Turnstile singles chronology
| "I Don't Wanna Be Blind" (2018) | "Mystery" (2021) | "Alien Love Call" (2021) |

Music video
- "Mystery" on YouTube

= Mystery (Turnstile song) =

"Mystery" (stylized in all uppercase) is a song by American post-hardcore band Turnstile.
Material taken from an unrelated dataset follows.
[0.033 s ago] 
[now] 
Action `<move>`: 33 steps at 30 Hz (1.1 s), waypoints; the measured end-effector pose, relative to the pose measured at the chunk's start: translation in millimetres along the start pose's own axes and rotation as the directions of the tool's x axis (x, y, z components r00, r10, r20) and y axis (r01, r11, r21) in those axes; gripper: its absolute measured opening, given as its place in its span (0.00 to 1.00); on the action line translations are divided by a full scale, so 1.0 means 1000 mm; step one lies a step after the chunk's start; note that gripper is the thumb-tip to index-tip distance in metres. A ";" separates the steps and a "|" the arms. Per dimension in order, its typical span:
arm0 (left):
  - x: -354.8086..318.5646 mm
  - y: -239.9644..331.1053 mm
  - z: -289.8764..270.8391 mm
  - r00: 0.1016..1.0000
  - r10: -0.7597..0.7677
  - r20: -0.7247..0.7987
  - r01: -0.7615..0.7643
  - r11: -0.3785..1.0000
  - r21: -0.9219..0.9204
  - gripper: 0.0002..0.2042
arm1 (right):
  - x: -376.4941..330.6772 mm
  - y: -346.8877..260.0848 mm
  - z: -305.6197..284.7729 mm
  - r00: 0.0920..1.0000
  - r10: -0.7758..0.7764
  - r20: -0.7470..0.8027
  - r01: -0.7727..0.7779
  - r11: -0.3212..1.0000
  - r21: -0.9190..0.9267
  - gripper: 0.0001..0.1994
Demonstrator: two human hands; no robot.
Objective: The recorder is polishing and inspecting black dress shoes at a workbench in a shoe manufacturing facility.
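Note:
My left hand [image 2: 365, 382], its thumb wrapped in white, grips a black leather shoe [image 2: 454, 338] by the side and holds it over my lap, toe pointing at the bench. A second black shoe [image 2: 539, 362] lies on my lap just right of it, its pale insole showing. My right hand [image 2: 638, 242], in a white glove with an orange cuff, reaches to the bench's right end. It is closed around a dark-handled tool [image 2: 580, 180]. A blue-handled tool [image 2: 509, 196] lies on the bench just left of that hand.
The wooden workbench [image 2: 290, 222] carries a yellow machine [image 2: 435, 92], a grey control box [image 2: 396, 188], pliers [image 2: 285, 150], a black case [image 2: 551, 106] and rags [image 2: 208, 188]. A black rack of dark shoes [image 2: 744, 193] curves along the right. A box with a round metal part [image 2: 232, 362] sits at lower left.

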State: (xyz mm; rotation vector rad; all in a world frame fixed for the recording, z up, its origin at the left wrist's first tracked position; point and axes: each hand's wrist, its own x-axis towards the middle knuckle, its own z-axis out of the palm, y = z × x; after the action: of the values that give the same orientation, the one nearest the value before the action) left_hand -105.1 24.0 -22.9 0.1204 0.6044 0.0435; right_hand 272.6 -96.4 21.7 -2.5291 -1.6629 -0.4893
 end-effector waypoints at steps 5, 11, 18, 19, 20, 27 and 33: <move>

The song is the lead single off of their third album, Glow On and was released on May 26, 2021. Reaching number eight in the Billboard Alternative Airplay charts and sixteen in the Billboard Mainstream Rock charts, it is the first single by the band to chart.

== Accolades ==

A "—" denotes the publication's list is in no particular order, and "Mystery" did not rank numerically.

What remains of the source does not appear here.